Goal of the exercise
Exclude the pictures and transcribe the rest of the data below exactly.

━━━ Data excerpt

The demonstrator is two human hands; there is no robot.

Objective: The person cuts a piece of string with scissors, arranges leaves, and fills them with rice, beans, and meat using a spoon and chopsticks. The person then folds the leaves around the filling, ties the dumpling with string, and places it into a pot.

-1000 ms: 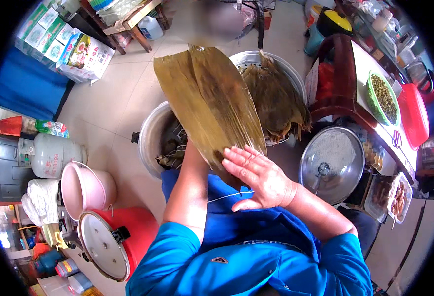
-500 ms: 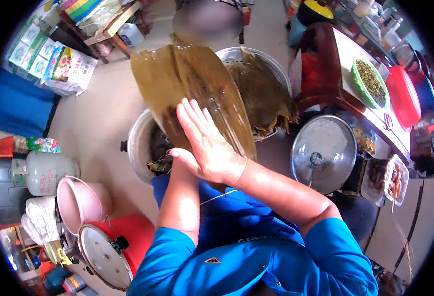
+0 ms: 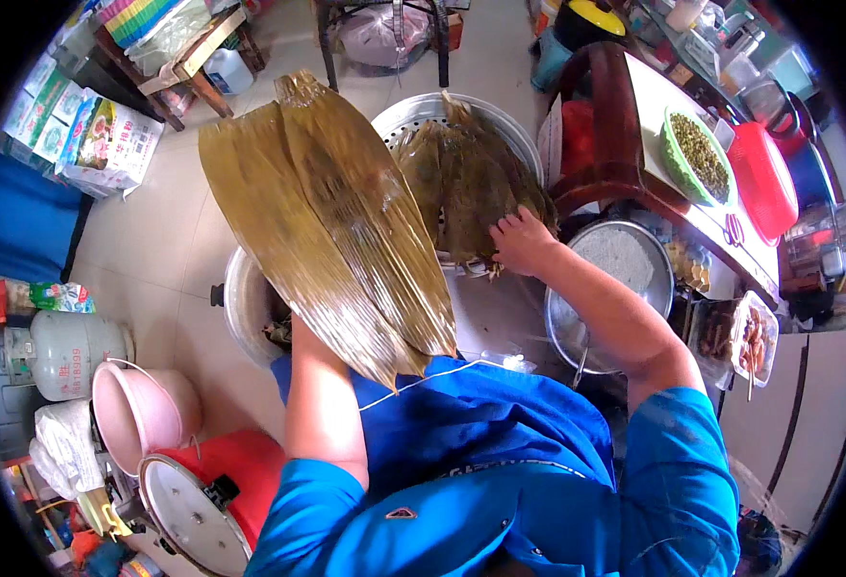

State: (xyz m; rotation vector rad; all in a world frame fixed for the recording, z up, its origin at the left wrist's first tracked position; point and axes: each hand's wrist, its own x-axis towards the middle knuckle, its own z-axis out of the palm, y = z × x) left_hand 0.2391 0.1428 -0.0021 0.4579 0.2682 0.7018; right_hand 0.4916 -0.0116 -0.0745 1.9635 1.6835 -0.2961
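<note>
Left hand: hiding beneath broad leaves (image 3: 331, 221), its grip impossible to tell.
Right hand (image 3: 523, 242): curling against the leaf pile (image 3: 469, 178), pinch unclear.

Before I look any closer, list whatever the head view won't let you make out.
All in the head view:
- Left hand: hidden under the broad leaves.
- Right hand: too small to tell whether its fingertips pinch or merely touch the leaf pile.
- Silver pot: most of its inside is covered by the broad leaves.
- Metal bowl: a strip is hidden behind the right forearm.
- Dark-legged stool: top cut off by the upper edge.
</note>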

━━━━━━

Answer box
The demonstrator is two human hands; there is no robot.

Objective: The person cuts a piece of string with scissors, arranges leaves, and fills them with rice, beans, and meat using a spoon and chopsticks. The person then folds the leaves around the filling, ties the dumpling with string, and places it into a pot.

-1000 ms: 
-500 ms: 
+0 ms: 

State: (xyz m; rotation vector rad; all in a world frame fixed for the recording, z up, its origin at the left wrist's first tracked position; point and axes: each hand's wrist, its own x-axis towards the middle knuckle, its own z-axis out of the palm, y = z × x) left_hand 0.2391 0.1428 -0.0021 0.4579 0.2682 0.7018; right_hand 0.4916 -0.0116 -0.0745 1.9635 1.6835 -0.2961
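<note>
Left hand: hiding beneath broad leaves (image 3: 331, 221), its grip impossible to tell.
Right hand (image 3: 523, 242): curling against the leaf pile (image 3: 469, 178), pinch unclear.

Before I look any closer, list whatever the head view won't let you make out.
All in the head view:
- Left hand: hidden under the broad leaves.
- Right hand: too small to tell whether its fingertips pinch or merely touch the leaf pile.
- Silver pot: most of its inside is covered by the broad leaves.
- Metal bowl: a strip is hidden behind the right forearm.
- Dark-legged stool: top cut off by the upper edge.
</note>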

No further answer is needed.